One hundred years ago today’s Navoiy Street, one of the widest and most beautiful avenues of Uzbek capital, was called Sheikhantahur Street. It had been named after Sufi sheikh Khavendiy at-Takhur (Sheikhantahur), very much respected by Moslems. His mausoleum is located in this part of the city. The memorial of at-Takhur is believed to be the oldest structure in Tashkent. It was built over the grave of the sheikh by Amir Temur’s order at the end of the 14th century.
The personality of Khavendiy at-Takhur attracted many of his contemporaries as well as generations to follow, who considered the sheikh to be ‘the wisest of the wise’. Early in life he made a trip to the town of Turkestan where for a few years he lived with dervishes in their khanaka, studying the mysticism of Ahmad Yassaviy. After long travels he returned to Tashkent and settled near a holy spring. According to the legend, at this spring there was a heathen temple of Water and Fire in pre-Islamic times. Sheikh at-Takhur, who died in 1355, willed to be buried in this very place. Until recently, near the grave of the saint there grew millennium-old trees. They had lost their leaves and had almost petrified because of the age. The trunk of one of them is still inside the mausoleum of Sheikhantahur, besides his grave.
The brickwork of the mausoleum is enlivened with little insets of blue majolica in lancet niches and small entrance timpanum. The mausoleum consists of two parts. The first, with a 12-facet dome on a cylinder, encloses the tombstone of at-Takhur. The second smaller one, with a dome on an octahedral base, hosts the graves that are believed to be of saint’s wife and son.
During the next centuries around this memorial there appeared burial vaults of Tashkent rulers and their confidants. Thus, by the end of the 19th century, there was formed a necropolis on this place. Today the complex consists of three structures.
At a distance of 20 meters from the mausoleum of Shekhantahur there stands a small cubic building made from baked bricks. It is topped with a pyramidal dome, unusual for Central Asian architecture. Behind its ancient carved doors is a burial compartment decorated with deep niches with gunch stucco stalactites. This is the mausoleum of Tashkent ruler of the mid-18th century – Toliy-biy nicknamed Kaldirgoch-biy (‘swallow’). He came from Kazakh Duglat clan relating to Seniour Juz. Toliy-biy became well-known among his contemporaries as a impartial judge and a wonderful inspiring orator, the leader of the struggle against Jungar-Kalmyk invasion. At the same time he was a stalwart of Hajji Ahmad Yassavi’s philosophy.

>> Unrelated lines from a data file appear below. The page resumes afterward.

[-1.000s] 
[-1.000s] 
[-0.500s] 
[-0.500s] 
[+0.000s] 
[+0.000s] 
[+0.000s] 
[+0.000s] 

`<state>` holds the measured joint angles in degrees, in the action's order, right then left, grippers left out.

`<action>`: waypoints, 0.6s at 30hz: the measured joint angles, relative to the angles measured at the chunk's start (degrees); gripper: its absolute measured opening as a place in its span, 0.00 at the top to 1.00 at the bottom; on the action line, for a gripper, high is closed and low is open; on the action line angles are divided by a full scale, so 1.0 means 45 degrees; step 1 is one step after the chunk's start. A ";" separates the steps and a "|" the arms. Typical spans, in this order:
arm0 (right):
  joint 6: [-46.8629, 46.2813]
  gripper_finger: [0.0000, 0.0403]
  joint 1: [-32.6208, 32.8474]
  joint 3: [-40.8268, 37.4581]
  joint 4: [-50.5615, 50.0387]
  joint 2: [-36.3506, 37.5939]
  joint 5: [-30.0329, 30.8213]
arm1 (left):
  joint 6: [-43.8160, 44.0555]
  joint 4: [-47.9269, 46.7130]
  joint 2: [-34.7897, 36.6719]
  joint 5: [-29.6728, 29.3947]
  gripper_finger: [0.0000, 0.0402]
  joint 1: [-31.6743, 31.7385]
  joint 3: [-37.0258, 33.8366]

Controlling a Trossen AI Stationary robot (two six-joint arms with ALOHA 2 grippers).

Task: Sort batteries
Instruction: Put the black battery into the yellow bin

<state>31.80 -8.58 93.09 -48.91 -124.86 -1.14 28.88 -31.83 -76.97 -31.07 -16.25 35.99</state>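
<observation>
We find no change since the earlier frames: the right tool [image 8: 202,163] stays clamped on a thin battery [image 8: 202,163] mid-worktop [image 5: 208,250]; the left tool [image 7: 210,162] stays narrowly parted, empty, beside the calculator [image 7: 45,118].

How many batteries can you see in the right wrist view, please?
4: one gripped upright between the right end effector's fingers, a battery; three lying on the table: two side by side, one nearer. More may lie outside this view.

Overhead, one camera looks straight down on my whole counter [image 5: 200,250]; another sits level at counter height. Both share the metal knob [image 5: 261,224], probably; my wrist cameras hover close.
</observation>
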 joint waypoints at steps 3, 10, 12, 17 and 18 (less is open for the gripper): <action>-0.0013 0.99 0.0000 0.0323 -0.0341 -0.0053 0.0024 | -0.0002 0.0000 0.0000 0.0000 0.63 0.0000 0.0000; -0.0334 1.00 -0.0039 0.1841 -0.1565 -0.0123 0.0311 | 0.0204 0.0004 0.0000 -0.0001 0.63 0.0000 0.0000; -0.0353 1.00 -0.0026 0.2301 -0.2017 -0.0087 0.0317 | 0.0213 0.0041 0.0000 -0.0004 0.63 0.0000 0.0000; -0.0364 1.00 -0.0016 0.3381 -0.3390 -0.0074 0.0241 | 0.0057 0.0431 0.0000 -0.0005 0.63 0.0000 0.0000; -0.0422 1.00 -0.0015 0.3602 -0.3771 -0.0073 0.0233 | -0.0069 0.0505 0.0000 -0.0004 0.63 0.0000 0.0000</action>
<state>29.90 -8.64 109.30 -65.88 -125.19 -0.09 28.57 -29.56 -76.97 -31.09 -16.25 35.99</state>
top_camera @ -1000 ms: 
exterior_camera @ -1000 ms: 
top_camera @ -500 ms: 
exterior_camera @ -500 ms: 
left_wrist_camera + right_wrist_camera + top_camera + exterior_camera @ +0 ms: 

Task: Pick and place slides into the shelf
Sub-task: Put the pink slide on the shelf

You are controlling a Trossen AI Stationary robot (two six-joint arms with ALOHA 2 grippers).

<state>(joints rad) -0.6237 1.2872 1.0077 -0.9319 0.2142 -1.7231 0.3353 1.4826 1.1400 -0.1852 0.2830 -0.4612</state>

And when fate decreed that he got Tashkent Province to rule over, he became an ardent follower of Sheikh Khavendi at-Takhur.
A little further is a grand Mausoleum of Yunus-Khan of Mogolistan. Very impressive is the size of this 15th-century structure with a portal and a high lancet arch of the main entrance. The dome of the main hall of the mausoleum lies on a complex of intersecting arcs and pendentives. The facades are decorated with calligraphic Arabic characters and girikh pattern. This splendid mausoleum is worthy of being the place where Yunus-Khan, an outstanding personality of those times, found eternal rest.
The khan belonged to Jagatay Ulus and came from the clan of the Chingizeds, who ruled the nomadic herdsmen of Mogolistan. He was closely related to the Temurids as one of his relatives was Mirzo Ulughbek’s wife, and his daughter Mikhr Nigar was the mother of Zakhiriddin Bobur. Yunus-Khan was born in 1416. At the age of 13 he lost his father, and had to spend the next 20 years in Iran ‘in honorary exile’ where he got a thorough education from the well-known Amir Temur’s court historian Sharafaddin Ali Yezdiy.
In 1456 Yunus-Khan returned home and was proclaimed Khan of Mogolistan Ulus. He maintained close kindred and allied relations with the Timurids and thus managed to get power over a few districts in Ferghana Valley and to annex Tashkent to his domain. In 1485 he was stricken by a paralysis and had to pass on power to his sons. He cloistered himself with Sufi dervishes near the mausoleum of Khavendiy at-Takhur, and it was here that he was buried in a mausoleum built for him by his sons.
The three mausoleums of Sheikhantahur Complex have forever become the pearls in Uzbekistan’s necklace of medieval architectural monuments.